Programmatic Image Tagging

Here is my quick test of programmatic image tagging. My approach uses exiftool. The end goal is to be able to save useful metadata pertaining to plots into the saved images themselves.

Definite Includes

  • Specific keywords, plot specific
  • versioninfo()
  • Pkg.status()
  • Executing code header comments
  • Executing code path

Other Possible Includes

  • Executing script in its entirety, anything more is impractical
  • Author
  • DOI/publication reference, when image will be published
  • Executing script hash/commit number

How can versioninfo() and Pkg.status() results be saved? They both return Void.

It’s probably not the perfect place to ask this but does anybody know a better image organization program than Google’s old Picasa program? It’ great for embedded tagging and searching through tagged images but it’s showing its age. The best option would be cross platform but I would still like to hear of options specific to Linux, Windows, and MacOS.


using PyPlot

#################
##  Constants  ##
#################
src = "/home/user/Desktop/IMG_0042.jpg" # Existing image
src2 = "/home/user/Desktop/test.jpg" # Will be generated
new_keywords1 = ["julia","Hello","cruel world"]

################################
##  Plot and Save an Example  ##
################################
if isfile(src2)
	rm(src2)
end
fig = figure("TaggingExample",figsize=(4,4))
p = plot(rand(10,1))
savefig(src2)
close(fig)

#########################
##  Load All Metadata  ##
#########################
mdata = readstring(`exiftool $src`)

f = findin(mdata,'\n')
tags = Array{String}(length(f))
values = Array{String}(length(f))
dict_input = Array{Tuple{String,String}}(length(f))
searchstart = 1
sep = 0
for i = 1:length(f)
	sep = findfirst(mdata[searchstart:end],':')
	ending = findfirst(mdata[searchstart:end],'\n')
	tags[i] = strip(mdata[searchstart:sep + searchstart - 2])
	values[i] = mdata[sep + searchstart + 1:searchstart + ending - 2]
	dict_input[i] = (tags[i],values[i])
	searchstart = searchstart + ending
end
settings = Dict(dict_input)
keywords = String.(strip.(readcsv(IOBuffer(settings["Keywords"]))))
keywords = reshape(keywords,length(keywords),1)

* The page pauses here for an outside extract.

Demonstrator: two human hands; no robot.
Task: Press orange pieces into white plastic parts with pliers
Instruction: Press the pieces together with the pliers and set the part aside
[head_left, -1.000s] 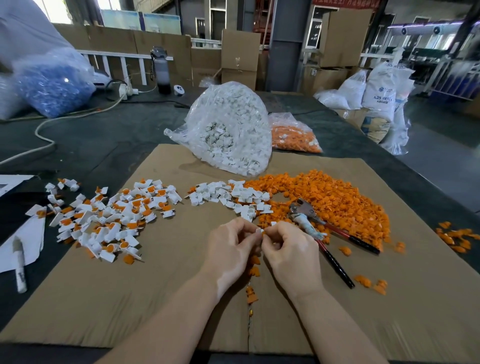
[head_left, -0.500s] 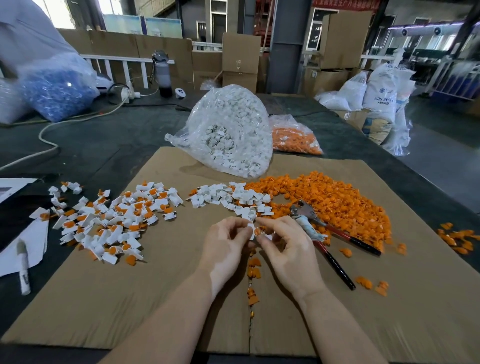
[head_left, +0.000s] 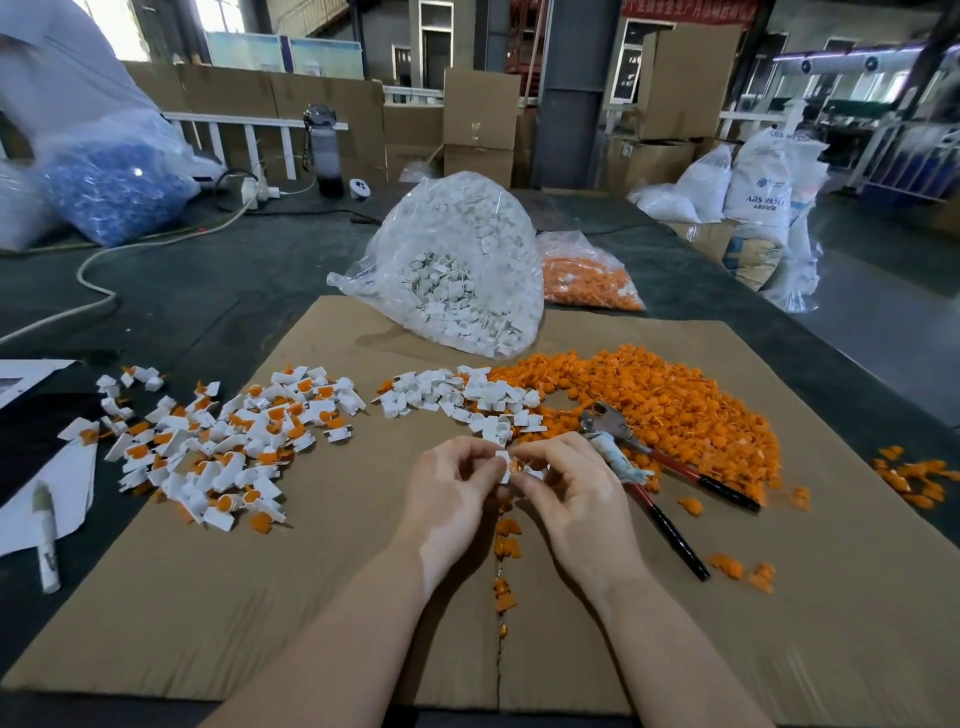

##########################
##  Load ONLY Keywords  ##
##########################
mdata2 = readstring(`exiftool -Keywords $src`)
f = findfirst(mdata2,':')
keywords2 = mdata2[f+1:end-1]

####################
##  Add Keywords  ##
####################
del_arg = `-overwrite_original`
arg = `exiftool $del_arg`
for i in new_keywords1
	temp = "-Keywords+=$i"
	arg = `$arg $temp`
end
arg = `$arg $src2`
cmd = readstring(arg)

@yakir12

Cool. There is @tim.holy’s ImageMetadata.jl, but not sure how that would work with this.
Another thought is that most publication ready images, especially plots, will be in some vector graphics, not bitmaps. The metadata of those files might be managed differently than how you were planning this, or how exiftools works.
Ideally, a user would only need to using SaveTags (just madeup name), and all subsequent saves will include all the metadata you mentioned (users should be allowed to change the default tags). Not sure where and how this should happen: as a plot recipe or in FileIO… Basically, it’ll be an enhancement to all saves, so that people could trace back what was going on, and therefore should not be limited to images alone. Having said that, I have no idea if it’s even possible to attach such metadata to non-image files… But it’s be nice…
Sorry, I don’t have any input on the image software. I managed without, but I’d love to know if you find one.

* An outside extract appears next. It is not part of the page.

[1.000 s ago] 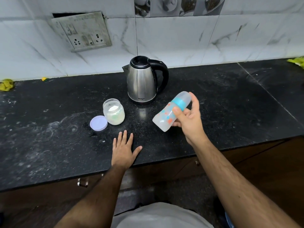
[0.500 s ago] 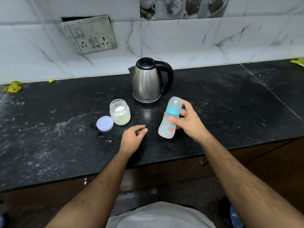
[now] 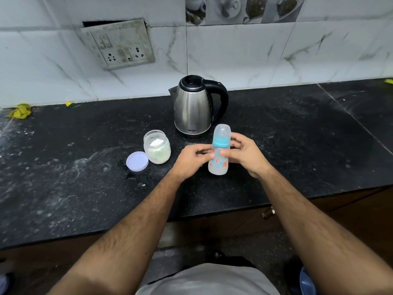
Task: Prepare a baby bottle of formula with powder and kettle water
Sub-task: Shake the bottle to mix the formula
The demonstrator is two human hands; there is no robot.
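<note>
A baby bottle with a blue collar, a clear cap and orange and blue prints stands upright on the black counter. My right hand grips its body from the right. My left hand touches it from the left, thumb and fingertips on the body just under the collar. A steel kettle with a black handle stands right behind the bottle. Left of it, an open clear jar holds white powder, and its pale purple lid lies beside it.
A tiled wall with a socket panel rises behind the counter. A yellow scrap lies at the far left by the wall. The counter's front edge runs just under my forearms, with brown cabinets below.
My right hand brought the bottle from tilted in the air to upright on the counter. My left hand left the counter near the front edge and came up to the bottle.
</note>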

ImageMetadata.jl looks like it’s for images already loaded into Julia but the documentation is pretty sparse so I can’t be sure about that.

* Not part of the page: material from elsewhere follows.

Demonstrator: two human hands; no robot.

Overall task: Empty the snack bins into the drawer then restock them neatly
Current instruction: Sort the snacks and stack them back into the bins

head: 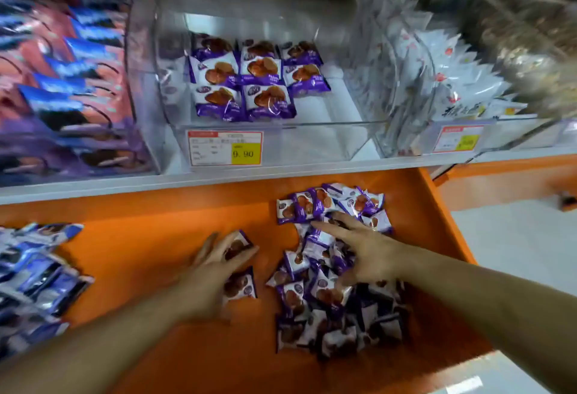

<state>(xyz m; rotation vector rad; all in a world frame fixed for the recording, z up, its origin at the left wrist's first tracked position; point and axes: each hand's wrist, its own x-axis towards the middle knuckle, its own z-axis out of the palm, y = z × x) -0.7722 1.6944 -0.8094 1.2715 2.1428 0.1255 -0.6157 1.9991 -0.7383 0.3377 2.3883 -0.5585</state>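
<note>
reaching into the orange drawer [156, 269], the left hand [215, 269] curls round one purple packet [239, 245]; right hand [362, 250] hovers spread and empty over the packet pile [331, 284], loose packets directly beneath, toward six o'clock; clear bin [265, 131] lies at twelve.

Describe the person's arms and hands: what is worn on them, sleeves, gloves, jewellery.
Both forearms are bare as far as the frame shows: no sleeve is in view. The left hand and the right hand wear no gloves. No watch, bracelet or ring can be seen on either, though the image is somewhat blurred.
</note>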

This method is only limited to whatever exiftool is limited to. exiftool does work on a variety of image (include vector image formats) so depending on the format you want to use it is possible. See this list of formats that exiftool can deal with. I successfully tested writing and reading tags to an EPS image.

I hadn’t thought about overloading the standard save functions but it’s a good idea; anything to overcome the laziness and forgetfulness that limits how much metadata is saved. I’m a bit torn if it should be default because of the added save time and I haven’t dealt with Plots.jl yet so I’m not sure how it would be implemented.

Picasa is still quite functional if you deal with lots of images but it might not deal with tags from much other than JPGs. It’s part of why I’m looking for something better.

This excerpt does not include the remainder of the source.